• Exercise description
A verbatim copy of every record is needed.

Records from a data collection
<<<<

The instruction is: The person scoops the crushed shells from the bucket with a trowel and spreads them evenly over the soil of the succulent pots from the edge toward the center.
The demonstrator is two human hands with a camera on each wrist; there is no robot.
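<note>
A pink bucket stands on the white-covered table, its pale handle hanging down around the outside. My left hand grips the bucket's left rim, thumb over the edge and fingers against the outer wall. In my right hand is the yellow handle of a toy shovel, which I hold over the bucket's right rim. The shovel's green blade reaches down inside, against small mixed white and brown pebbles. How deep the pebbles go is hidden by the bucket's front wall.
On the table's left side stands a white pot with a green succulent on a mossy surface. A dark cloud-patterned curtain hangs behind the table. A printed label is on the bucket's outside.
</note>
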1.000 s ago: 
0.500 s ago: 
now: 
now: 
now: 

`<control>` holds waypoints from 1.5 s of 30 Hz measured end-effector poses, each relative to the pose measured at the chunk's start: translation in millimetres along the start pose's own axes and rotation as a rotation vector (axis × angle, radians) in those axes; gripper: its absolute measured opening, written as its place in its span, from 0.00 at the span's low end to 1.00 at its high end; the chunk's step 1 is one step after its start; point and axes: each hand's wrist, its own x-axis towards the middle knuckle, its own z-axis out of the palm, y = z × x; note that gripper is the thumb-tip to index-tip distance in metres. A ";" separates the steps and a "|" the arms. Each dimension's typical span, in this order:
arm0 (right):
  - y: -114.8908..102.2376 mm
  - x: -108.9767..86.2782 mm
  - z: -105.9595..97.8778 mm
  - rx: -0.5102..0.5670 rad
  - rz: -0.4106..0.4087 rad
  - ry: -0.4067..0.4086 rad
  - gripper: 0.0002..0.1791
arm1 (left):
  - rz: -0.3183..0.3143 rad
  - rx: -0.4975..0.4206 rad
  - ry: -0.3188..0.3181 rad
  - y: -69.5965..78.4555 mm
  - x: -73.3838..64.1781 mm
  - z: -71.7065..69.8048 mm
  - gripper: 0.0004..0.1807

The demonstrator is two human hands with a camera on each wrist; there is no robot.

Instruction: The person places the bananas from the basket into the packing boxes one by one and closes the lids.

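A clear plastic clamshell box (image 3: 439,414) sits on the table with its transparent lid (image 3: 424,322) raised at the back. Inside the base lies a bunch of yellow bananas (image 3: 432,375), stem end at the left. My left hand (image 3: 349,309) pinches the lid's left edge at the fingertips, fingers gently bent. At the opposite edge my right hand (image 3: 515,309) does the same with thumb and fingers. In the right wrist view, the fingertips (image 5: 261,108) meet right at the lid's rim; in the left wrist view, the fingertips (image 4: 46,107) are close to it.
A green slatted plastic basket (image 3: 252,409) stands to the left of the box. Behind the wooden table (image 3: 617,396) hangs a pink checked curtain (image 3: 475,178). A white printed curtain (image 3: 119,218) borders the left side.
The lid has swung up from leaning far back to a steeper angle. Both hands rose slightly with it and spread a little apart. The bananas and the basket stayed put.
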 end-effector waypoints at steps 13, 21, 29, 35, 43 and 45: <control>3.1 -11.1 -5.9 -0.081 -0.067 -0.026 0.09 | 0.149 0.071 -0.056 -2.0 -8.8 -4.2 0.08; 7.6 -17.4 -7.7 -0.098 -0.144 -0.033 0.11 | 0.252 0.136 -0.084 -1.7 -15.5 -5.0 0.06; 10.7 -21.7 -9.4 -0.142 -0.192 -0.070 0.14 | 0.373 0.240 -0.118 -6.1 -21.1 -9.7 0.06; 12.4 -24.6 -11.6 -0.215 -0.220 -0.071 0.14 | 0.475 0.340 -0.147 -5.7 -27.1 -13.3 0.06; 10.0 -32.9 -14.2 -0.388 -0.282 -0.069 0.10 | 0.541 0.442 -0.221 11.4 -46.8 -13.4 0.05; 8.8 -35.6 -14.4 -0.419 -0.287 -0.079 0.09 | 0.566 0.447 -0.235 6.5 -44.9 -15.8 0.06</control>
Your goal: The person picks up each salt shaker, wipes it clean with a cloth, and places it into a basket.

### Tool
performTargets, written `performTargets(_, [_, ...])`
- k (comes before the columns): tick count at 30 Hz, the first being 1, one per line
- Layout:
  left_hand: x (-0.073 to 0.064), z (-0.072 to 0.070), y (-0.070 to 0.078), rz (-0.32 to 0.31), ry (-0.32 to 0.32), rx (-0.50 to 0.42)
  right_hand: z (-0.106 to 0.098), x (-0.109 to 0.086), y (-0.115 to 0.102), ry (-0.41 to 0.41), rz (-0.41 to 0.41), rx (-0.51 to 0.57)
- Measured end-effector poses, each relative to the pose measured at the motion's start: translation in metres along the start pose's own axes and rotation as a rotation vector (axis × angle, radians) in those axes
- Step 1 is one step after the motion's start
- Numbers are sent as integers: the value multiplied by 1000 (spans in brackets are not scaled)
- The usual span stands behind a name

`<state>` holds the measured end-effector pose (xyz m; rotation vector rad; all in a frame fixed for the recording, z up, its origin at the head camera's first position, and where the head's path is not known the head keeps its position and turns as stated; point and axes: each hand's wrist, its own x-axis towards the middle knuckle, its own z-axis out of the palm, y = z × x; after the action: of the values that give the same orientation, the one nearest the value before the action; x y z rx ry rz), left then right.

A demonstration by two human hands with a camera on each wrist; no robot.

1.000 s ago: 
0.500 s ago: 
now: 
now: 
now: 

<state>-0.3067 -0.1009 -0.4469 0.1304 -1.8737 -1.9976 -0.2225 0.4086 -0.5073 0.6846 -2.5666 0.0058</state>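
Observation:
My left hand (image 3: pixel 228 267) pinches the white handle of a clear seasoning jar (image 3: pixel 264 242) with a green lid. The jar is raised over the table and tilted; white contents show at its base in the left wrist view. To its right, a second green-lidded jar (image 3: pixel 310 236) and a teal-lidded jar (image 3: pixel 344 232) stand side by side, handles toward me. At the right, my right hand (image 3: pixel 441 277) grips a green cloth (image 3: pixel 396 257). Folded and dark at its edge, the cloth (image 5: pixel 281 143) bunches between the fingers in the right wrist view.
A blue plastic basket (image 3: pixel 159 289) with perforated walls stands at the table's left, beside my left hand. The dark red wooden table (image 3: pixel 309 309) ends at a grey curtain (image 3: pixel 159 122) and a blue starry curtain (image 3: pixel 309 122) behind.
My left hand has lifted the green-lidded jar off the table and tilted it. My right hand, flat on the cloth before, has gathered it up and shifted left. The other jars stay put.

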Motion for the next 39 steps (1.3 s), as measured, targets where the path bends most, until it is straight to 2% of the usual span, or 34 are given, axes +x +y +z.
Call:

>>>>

• Written solution
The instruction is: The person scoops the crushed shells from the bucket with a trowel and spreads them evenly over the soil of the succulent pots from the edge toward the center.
The demonstrator is two human hands with a camera on each wrist; there is no robot.
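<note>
A pink bucket stands on the white-covered table, its pale handle hanging down around the outside. My left hand grips the bucket's left rim, thumb over the edge and fingers against the outer wall. In my right hand is the yellow handle of a toy shovel, which I hold over the bucket's right rim. The shovel's green blade reaches down inside, against small mixed white and brown pebbles. How deep the pebbles go is hidden by the bucket's front wall.
On the table's left side stands a white pot with a green succulent on a mossy surface. A dark cloud-patterned curtain hangs behind the table. A printed label is on the bucket's outside.
</note>
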1.000 s ago: 
0.500 s ago: 
now: 
now: 
now: 

`<control>` holds waypoints from 1.5 s of 30 Hz measured end-effector poses, each relative to the pose measured at the chunk's start: translation in millimetres along the start pose's own axes and rotation as a rotation vector (axis × angle, radians) in those axes; gripper: its absolute measured opening, written as its place in its span, from 0.00 at the span's low end to 1.00 at its high end; the chunk's step 1 is one step after its start; point and axes: each hand's wrist, its own x-axis towards the middle knuckle, its own z-axis out of the palm, y = z × x; note that gripper is the thumb-tip to index-tip distance in metres. A ";" separates the steps and a "|" the arms. Each dimension's typical span, in this order:
arm0 (right):
  - y: -114.8908..102.2376 mm
  - x: -108.9767..86.2782 mm
  - z: -105.9595..97.8778 mm
  - rx: -0.5102..0.5670 rad
  - rz: -0.4106..0.4087 rad
  - ry: -0.4067..0.4086 rad
  - gripper: 0.0002..0.1791
arm1 (left):
  - rz: -0.3183..0.3143 rad
  - rx: -0.4975..0.4206 rad
  - ry: -0.3188..0.3181 rad
  - y: -69.5965..78.4555 mm
  - x: -73.3838..64.1781 mm
  - z: -71.7065..69.8048 mm
  - gripper: 0.0004..0.1807

The demonstrator is two human hands with a camera on each wrist; there is no robot.

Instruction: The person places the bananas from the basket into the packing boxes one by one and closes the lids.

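A clear plastic clamshell box (image 3: 439,414) sits on the table with its transparent lid (image 3: 424,322) raised at the back. Inside the base lies a bunch of yellow bananas (image 3: 432,375), stem end at the left. My left hand (image 3: 349,309) pinches the lid's left edge at the fingertips, fingers gently bent. At the opposite edge my right hand (image 3: 515,309) does the same with thumb and fingers. In the right wrist view, the fingertips (image 5: 261,108) meet right at the lid's rim; in the left wrist view, the fingertips (image 4: 46,107) are close to it.
A green slatted plastic basket (image 3: 252,409) stands to the left of the box. Behind the wooden table (image 3: 617,396) hangs a pink checked curtain (image 3: 475,178). A white printed curtain (image 3: 119,218) borders the left side.
The lid has swung up from leaning far back to a steeper angle. Both hands rose slightly with it and spread a little apart. The bananas and the basket stayed put.
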 end-effector waypoints at steps 13, 21, 29, 35, 43 and 45: <control>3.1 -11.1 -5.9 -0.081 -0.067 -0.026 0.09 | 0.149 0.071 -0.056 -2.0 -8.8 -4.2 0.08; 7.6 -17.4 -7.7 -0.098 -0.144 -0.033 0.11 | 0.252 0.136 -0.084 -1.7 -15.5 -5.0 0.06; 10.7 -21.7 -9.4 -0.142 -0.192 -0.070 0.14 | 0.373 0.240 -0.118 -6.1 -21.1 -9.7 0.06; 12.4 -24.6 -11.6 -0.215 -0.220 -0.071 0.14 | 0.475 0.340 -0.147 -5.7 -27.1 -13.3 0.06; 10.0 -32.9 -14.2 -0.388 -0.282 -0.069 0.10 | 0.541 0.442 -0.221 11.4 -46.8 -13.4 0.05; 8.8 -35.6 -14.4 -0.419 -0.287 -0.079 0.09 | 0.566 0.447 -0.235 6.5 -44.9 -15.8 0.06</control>
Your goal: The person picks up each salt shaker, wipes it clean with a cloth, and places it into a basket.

### Tool
performTargets, written `performTargets(_, [_, ...])`
- k (comes before the columns): tick count at 30 Hz, the first being 1, one per line
- Layout:
  left_hand: x (-0.073 to 0.064), z (-0.072 to 0.070), y (-0.070 to 0.078), rz (-0.32 to 0.31), ry (-0.32 to 0.32), rx (-0.50 to 0.42)
  right_hand: z (-0.106 to 0.098), x (-0.109 to 0.086), y (-0.115 to 0.102), ry (-0.41 to 0.41), rz (-0.41 to 0.41), rx (-0.51 to 0.57)
- Measured end-effector poses, each relative to the pose measured at the motion's start: translation in metres along the start pose's own axes and rotation as a rotation vector (axis × angle, radians) in those axes
- Step 1 is one step after the motion's start
- Numbers are sent as integers: the value multiplied by 1000 (spans in brackets are not scaled)
- The usual span stands behind a name

`<state>` holds the measured end-effector pose (xyz m; rotation vector rad; all in a frame fixed for the recording, z up, its origin at the head camera's first position, and where the head's path is not known the head keeps its position and turns as stated; point and axes: each hand's wrist, its own x-axis towards the middle knuckle, its own z-axis out of the palm, y = z × x; after the action: of the values that give the same orientation, the one nearest the value before the action; x y z rx ry rz), left then right.

A demonstration by two human hands with a camera on each wrist; no robot.

1.000 s ago: 
0.500 s ago: 
now: 
now: 
now: 

<state>-0.3067 -0.1009 -0.4469 0.1304 -1.8737 -1.9976 -0.2225 0.4086 -0.5073 0.6846 -2.5666 0.0058</state>
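Observation:
My left hand (image 3: pixel 228 267) pinches the white handle of a clear seasoning jar (image 3: pixel 264 242) with a green lid. The jar is raised over the table and tilted; white contents show at its base in the left wrist view. To its right, a second green-lidded jar (image 3: pixel 310 236) and a teal-lidded jar (image 3: pixel 344 232) stand side by side, handles toward me. At the right, my right hand (image 3: pixel 441 277) grips a green cloth (image 3: pixel 396 257). Folded and dark at its edge, the cloth (image 5: pixel 281 143) bunches between the fingers in the right wrist view.
A blue plastic basket (image 3: pixel 159 289) with perforated walls stands at the table's left, beside my left hand. The dark red wooden table (image 3: pixel 309 309) ends at a grey curtain (image 3: pixel 159 122) and a blue starry curtain (image 3: pixel 309 122) behind.
My left hand has lifted the green-lidded jar off the table and tilted it. My right hand, flat on the cloth before, has gathered it up and shifted left. The other jars stay put.
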
Motion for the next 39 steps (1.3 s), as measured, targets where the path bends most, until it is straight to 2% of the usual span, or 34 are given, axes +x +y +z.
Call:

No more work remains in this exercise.